Seaboard Scrubbing Plant

Historical
... A Seaboard Scrubbing Plant in the summer of 1925 initiated gas processing... The original plant consisted of six wooden grid packed scrubbers, each three feet in diameter by sixty feet in height, operating at a pressure of 315 pounds per square inch; two wooden grid packed pacifiers, each 15 feet in diameter by 54 feet in height, operating at atmospheric pressure; one 3 feet by 123 feet stack which carried off hydrogen sulphide gas to the atmosphere... This plant was enlarged... so that by 1928 it had a capacity of sixty million cubic feet per day... The facility was modernized in 1935 when the wooden grid type scrubbers were replaced by bubble cap type scrubbers. This change increased the capacity to seventy-five million cubic feet per day... (in 1941), a Girbotol unit with a normal capacity of fifty million cubic feet per day and an emergency capacity of seventy-two million cubic feet per day was installed...

A Dominion Government report for 1927 expressed the mood of the day:

... Sufficient evidence has now been obtained to prove that Royalite No.4 is not a freak and does not constitute the only well to be brought in, in the Turner Valley area. Further, the persistence of high pressure gas with an abnormal (sic) content of high grade naptha suggests that either below Turner Valley or somewhere in the vicinity, there must be a vast reserve of more normal (what does that mean?) oil awaiting discovery and development. (Could that writer have anticipated the Brown discovery of 1936?) The only remaining factor that is still open to doubt is whether the main body or pool is at a commercial mechanical depth, this doubt should be cleared up in the near future and it is safe to state that although the depth may be excessive, it will probably not be prohibitive as economies in drilling... must necessarily follow once the commercial producing stage is reached...

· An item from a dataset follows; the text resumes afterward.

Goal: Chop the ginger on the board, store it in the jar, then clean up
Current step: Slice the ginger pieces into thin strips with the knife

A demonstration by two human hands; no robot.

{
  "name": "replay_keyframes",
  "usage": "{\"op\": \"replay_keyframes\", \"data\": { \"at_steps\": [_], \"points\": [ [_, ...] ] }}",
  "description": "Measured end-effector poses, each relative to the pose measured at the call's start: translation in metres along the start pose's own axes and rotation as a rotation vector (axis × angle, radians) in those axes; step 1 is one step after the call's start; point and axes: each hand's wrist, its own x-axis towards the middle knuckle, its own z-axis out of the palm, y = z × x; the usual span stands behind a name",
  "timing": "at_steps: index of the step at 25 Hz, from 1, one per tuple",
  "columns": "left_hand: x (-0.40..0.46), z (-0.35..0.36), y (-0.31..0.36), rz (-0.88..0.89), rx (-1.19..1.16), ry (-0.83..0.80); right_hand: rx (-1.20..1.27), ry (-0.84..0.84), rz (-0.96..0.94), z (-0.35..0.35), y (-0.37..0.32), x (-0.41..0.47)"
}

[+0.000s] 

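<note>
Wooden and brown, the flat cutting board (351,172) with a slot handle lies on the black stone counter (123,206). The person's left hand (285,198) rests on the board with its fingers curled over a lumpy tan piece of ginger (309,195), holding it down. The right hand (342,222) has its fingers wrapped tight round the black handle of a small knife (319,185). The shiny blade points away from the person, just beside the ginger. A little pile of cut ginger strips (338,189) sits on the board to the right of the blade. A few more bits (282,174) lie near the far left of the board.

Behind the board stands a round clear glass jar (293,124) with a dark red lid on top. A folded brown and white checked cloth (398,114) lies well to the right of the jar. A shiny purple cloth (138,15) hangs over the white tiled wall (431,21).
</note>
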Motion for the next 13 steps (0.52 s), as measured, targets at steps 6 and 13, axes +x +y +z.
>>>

And Finally, from the pages of the CALGARY HERALD of July 9, 1934:

... The old Royalite No.4 well in 12-7-20-2-W5M, the original discovery well for the Madison wet gas field, isn't quite dead yet. The well had been shut in as non-economic about three years ago, after a prolonged attempt to clean it out... While the crew were bailing out mud, prior to running cement pumps, the hole gave a burst of gas... It appears that, although the pay zone was close to being depleted, giving the well a rest for three years has given it the recuperation it needed...

Despite the HERALD's news item, the well was actually abandoned in 1934 after having produced over 1 million barrels of condensate and 35 Bcf of gas (ERCB printout)!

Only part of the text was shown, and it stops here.